Sex and the single MRI machine

by Petr-Johan

8 May 2018 3161 readers Score 7.5 (22 votes) PDF Mobi ePub Txt


The first is a recent event and is included with  two other pieces written a very long while ago. The second part of the last one….no one has read until now. It was my own aide memoire of a time…with a green field. I hope you enjoy all of them for that was my intent.


ME AND THE MACHINE PLUS ANOTHER

“Yep, you should have more feeling, least 60%. Better go back in, look around. Pull your shirt up, let me have a look.” As doctors, we don’t bother with appointments and examining rooms; We’re standing in a hall by OR 2 where’s he’s about to go in and gift an insurance company with the cost of a Laminectomy. “Yeah, better go back in.

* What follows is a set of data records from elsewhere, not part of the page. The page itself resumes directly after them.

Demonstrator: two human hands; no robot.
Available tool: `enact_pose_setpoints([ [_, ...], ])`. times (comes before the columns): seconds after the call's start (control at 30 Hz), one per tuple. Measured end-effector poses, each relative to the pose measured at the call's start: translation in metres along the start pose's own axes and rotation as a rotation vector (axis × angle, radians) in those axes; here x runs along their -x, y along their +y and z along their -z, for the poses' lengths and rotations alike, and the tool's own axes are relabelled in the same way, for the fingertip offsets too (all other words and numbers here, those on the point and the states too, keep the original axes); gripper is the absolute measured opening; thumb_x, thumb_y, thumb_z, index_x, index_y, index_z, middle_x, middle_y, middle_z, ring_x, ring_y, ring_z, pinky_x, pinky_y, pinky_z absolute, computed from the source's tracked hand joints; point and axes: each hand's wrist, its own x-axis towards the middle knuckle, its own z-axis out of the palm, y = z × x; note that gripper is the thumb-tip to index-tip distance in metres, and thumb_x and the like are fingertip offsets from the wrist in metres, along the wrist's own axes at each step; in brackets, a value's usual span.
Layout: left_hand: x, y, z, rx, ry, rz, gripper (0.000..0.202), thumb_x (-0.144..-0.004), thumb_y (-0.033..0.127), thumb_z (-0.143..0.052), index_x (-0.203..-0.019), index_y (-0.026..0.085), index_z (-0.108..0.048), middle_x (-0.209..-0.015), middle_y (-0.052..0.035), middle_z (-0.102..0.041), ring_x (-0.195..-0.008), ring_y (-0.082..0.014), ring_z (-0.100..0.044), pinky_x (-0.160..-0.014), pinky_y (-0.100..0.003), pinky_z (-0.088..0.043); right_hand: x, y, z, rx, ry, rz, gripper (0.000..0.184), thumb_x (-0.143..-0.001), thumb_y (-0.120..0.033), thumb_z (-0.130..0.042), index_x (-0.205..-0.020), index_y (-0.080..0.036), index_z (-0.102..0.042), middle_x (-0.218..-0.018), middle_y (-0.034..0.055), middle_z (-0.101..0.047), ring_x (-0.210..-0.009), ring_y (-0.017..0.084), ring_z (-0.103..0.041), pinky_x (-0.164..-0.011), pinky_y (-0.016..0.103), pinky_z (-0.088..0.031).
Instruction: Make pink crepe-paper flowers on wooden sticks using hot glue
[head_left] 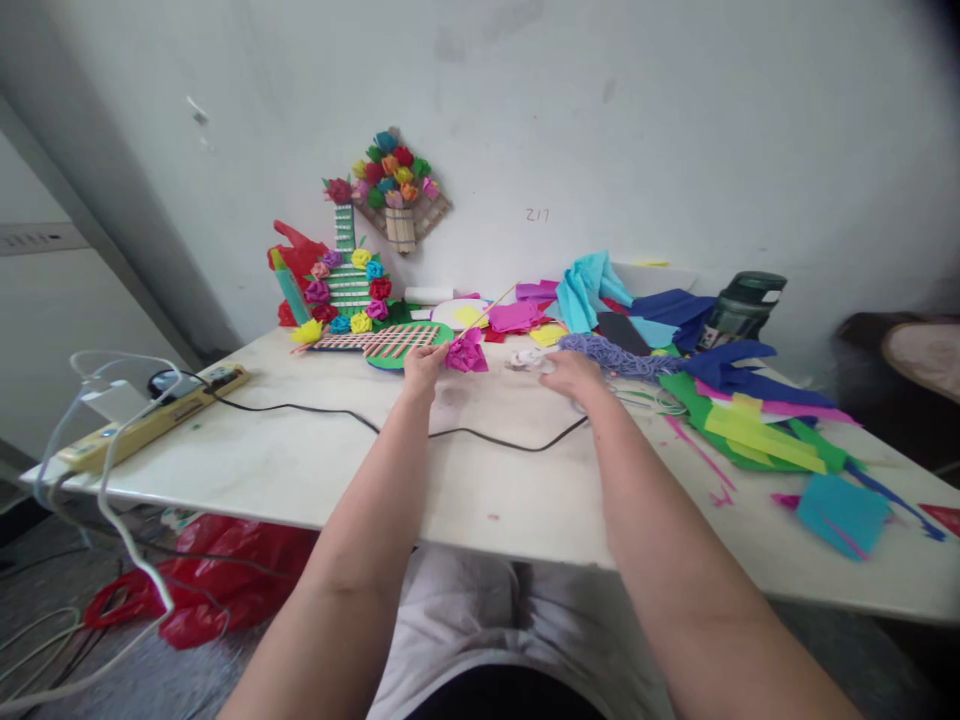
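My left hand [422,366] is stretched far out over the white table [300,460] and pinches a magenta paper flower [466,352] fixed on a thin wooden stick [496,304] that slants up to the right. My right hand [570,374] lies beside it, fingers curled on a small white object [527,358] that I cannot make out. A black cable [480,438] runs across the table under both forearms. Just behind the left hand sits a green round base with a pink stick lattice [397,343].
Paper-flower crafts [349,290] stand at the back, another hangs on the wall [397,190]. Coloured paper sheets [750,420], purple yarn [607,352] and a dark bottle [742,305] crowd the right. A yellow power strip [150,420] lies left; a red bag [217,590] sits on the floor.
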Motion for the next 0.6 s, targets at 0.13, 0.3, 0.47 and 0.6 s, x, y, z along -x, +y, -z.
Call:
enact_pose_setpoints([
  [0.13, 0.002, 0.004, 0.0, 0.032, 0.064, -0.039, 0.027, -0.066, 0.035, -0.065, -0.05, 0.017, -0.052, -0.047, 0.0037, -0.042, -0.052, -0.0095, -0.04, -0.055, -0.024, -0.035, -0.002, 0.013, 0.004, -0.464, 0.038, -0.04, 0.017, -0.063, -0.03, -0.065, -0.073, -0.016, -0.066, -0.058, 0.0036, -0.062, -0.055, 0.016, -0.056, -0.052, 0.026, -0.04],
  [0.3, 0.001, 0.008, -0.001, -0.192, 0.094, -0.219, 0.025, -0.069, 0.031, -0.063, -0.049, 0.018, -0.055, -0.062, -0.0006, -0.056, -0.074, -0.0151, -0.053, -0.073, -0.026, -0.04, 0.006, -0.001, 0.009, -0.99, -0.052, 0.082, 0.023, -0.059, -0.034, -0.069, -0.063, -0.015, -0.057, -0.043, -0.0053, -0.046, -0.039, 0.007, -0.039, -0.042, 0.023, -0.031],
  [0.47, -0.002, 0.007, -0.005, -0.312, 0.081, -0.305, 0.021, -0.069, 0.035, -0.065, -0.056, 0.019, -0.064, -0.082, -0.0036, -0.061, -0.087, -0.0175, -0.056, -0.075, -0.027, -0.042, 0.011, -0.013, 0.014, -1.037, -0.077, 0.108, 0.026, -0.058, -0.035, -0.071, -0.06, -0.015, -0.054, -0.045, -0.004, -0.049, -0.038, 0.006, -0.038, -0.039, 0.022, -0.028],
  [0.6, 0.001, 0.007, -0.009, -0.312, 0.038, -0.294, 0.021, -0.068, 0.037, -0.065, -0.058, 0.018, -0.066, -0.086, -0.0037, -0.061, -0.084, -0.0167, -0.057, -0.073, -0.027, -0.042, 0.012, -0.016, 0.015, -1.022, -0.092, 0.105, 0.024, -0.058, -0.032, -0.071, -0.059, -0.015, -0.053, -0.045, -0.0035, -0.05, -0.037, 0.006, -0.038, -0.038, 0.022, -0.028],
])
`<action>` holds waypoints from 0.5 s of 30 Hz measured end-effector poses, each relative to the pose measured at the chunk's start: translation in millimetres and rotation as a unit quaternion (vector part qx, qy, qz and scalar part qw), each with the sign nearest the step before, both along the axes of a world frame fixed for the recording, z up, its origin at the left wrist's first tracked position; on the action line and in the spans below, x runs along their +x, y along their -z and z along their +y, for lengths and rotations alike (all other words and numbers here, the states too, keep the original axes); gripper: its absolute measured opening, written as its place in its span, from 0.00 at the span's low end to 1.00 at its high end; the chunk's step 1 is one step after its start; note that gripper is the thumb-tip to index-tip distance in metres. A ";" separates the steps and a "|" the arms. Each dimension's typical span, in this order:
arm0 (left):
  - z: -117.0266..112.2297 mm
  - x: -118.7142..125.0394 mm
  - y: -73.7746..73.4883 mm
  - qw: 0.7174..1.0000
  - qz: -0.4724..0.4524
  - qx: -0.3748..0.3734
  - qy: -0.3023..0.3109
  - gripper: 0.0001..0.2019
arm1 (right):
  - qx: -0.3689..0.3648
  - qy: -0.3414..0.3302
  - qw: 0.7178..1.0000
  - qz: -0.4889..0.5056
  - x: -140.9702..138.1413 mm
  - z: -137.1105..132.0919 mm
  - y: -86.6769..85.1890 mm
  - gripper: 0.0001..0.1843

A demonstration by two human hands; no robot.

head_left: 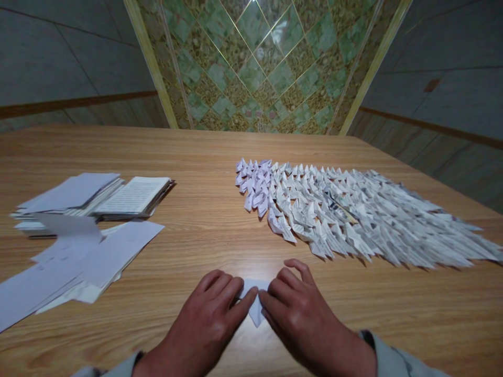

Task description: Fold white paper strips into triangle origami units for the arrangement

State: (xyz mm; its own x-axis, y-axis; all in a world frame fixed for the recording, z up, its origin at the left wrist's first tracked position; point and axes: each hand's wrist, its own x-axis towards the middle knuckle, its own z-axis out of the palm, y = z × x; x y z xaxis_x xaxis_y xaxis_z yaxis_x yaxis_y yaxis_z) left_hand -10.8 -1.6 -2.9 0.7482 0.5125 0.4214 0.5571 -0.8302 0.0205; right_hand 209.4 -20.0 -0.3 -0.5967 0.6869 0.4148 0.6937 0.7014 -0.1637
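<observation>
A small folded piece of white paper (257, 314) lies on the wooden table in front of me, one pointed corner facing me. My left hand (214, 311) covers its left side, with the thumb pressed near the middle of the fold. From the other side my right hand (301, 309) grips it, thumb tip close to the left thumb, one finger raised and bent. Much of the paper is hidden under the fingers.
Many small folded paper boats (346, 214) stand in tight rows at the right, with lilac ones (255, 183) at their left end. Loose white sheets (129, 243) and a stack of printed pages (135, 196) lie at the left of the table (196, 157).
</observation>
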 end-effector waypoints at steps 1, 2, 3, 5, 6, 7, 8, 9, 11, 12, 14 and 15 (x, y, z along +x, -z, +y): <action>-0.4 -1.0 -0.6 1.000 0.001 0.001 -0.003 0.19 | 0.002 0.001 1.000 -0.005 0.2 -0.6 0.9 0.05; -0.8 -2.1 -1.1 1.000 0.002 0.001 -0.006 0.19 | 0.008 0.003 1.000 -0.008 0.3 -1.2 1.3 0.04; -1.1 -3.4 -1.3 1.000 0.002 0.001 -0.009 0.19 | 0.013 0.005 1.000 -0.012 0.2 -1.7 1.0 0.04; -1.6 -6.8 -0.8 1.000 0.005 0.001 -0.015 0.20 | 0.022 0.009 0.999 -0.021 -0.1 -2.4 -1.2 0.03; -1.8 -9.1 0.0 1.000 0.006 0.003 -0.017 0.20 | 0.024 0.011 0.999 -0.026 -0.2 -2.5 -3.0 0.04; -1.9 -11.9 1.2 1.000 0.007 0.007 -0.020 0.21 | 0.026 0.012 0.999 -0.030 0.0 -2.5 -5.0 0.06; -1.9 -15.1 2.6 1.000 0.009 0.012 -0.024 0.22 | 0.028 0.015 0.999 -0.034 0.5 -2.3 -6.9 0.07; -1.9 -18.8 4.3 0.999 0.011 0.015 -0.029 0.22 | 0.030 0.019 0.999 -0.038 1.2 -2.2 -8.7 0.09; -1.7 -26.8 7.5 0.999 0.018 0.020 -0.038 0.22 | 0.033 0.030 0.998 -0.043 3.3 -1.8 -11.2 0.12; -1.6 -30.5 8.5 0.999 0.019 0.021 -0.040 0.22 | 0.034 0.036 0.998 -0.047 4.5 -1.6 -11.8 0.12; -0.9 -35.4 8.4 0.999 0.012 0.016 -0.039 0.20 | 0.036 0.046 0.997 -0.055 6.8 -1.2 -11.8 0.13; -0.2 -35.9 6.9 0.999 -0.001 0.007 -0.037 0.19 | 0.039 0.048 0.996 -0.059 7.5 -0.7 -11.3 0.14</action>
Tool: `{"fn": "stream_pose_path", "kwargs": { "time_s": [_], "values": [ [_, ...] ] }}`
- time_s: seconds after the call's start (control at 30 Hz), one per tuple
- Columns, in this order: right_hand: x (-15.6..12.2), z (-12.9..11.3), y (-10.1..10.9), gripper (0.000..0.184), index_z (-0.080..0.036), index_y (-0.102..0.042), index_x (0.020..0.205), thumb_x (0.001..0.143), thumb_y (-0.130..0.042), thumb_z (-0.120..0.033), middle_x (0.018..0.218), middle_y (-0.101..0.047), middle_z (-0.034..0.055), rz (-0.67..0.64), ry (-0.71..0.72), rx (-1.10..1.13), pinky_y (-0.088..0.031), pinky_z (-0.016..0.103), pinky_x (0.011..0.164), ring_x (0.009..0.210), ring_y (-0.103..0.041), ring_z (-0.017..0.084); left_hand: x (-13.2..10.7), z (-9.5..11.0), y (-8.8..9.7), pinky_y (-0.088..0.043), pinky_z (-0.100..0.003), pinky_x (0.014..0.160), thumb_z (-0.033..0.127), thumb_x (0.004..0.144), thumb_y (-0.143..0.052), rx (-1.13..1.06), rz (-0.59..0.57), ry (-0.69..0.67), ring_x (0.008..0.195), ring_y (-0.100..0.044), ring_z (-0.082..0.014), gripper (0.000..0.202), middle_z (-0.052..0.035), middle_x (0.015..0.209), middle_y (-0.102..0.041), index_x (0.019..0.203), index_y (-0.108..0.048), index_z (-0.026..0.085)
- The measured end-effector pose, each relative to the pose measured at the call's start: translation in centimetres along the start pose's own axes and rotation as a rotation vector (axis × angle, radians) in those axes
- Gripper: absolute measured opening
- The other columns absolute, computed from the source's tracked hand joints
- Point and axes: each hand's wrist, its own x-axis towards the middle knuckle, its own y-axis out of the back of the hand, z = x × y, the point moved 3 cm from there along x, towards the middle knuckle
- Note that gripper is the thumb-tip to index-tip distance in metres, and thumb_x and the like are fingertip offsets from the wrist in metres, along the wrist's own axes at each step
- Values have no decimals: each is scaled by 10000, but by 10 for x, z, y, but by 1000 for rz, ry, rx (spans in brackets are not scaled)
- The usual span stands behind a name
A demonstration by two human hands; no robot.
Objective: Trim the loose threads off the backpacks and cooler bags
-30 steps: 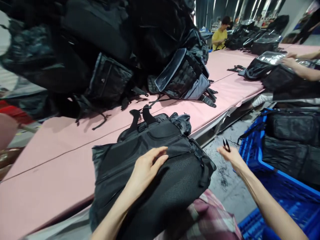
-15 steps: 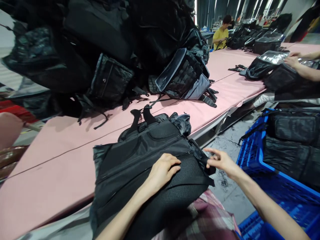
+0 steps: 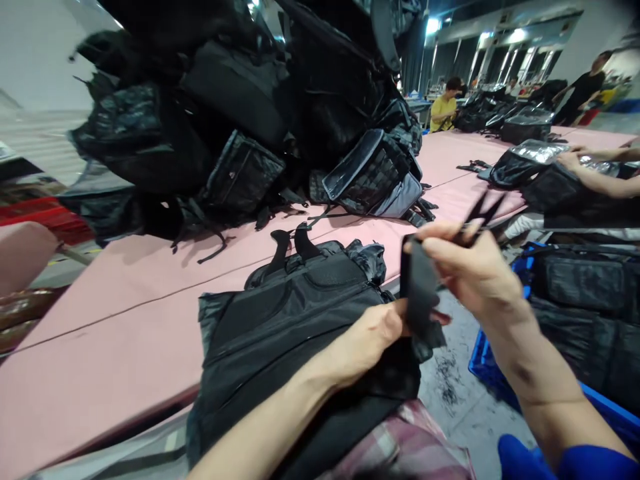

Got ‘em written?” I hand him a hard surface with my own scrawled notes in the proper places. He signs. He leaves. I go through a door mark “Staff Only” in pursuit of my fav, Barbara who can work miracles with scheduling. Find her.

“Jesus, your writing is worse than his…let me think…Uh…” She whips out her note pad, looks it over…”Tomorrow, noon, I can squeeze you in. Ha.” It’s her own joke as what she’s going to squeeze me in is an MRI.

It’s just me, the tech and the MRI looking like an ad for bagels. “You know the drill, strip, skivvies and your socks.”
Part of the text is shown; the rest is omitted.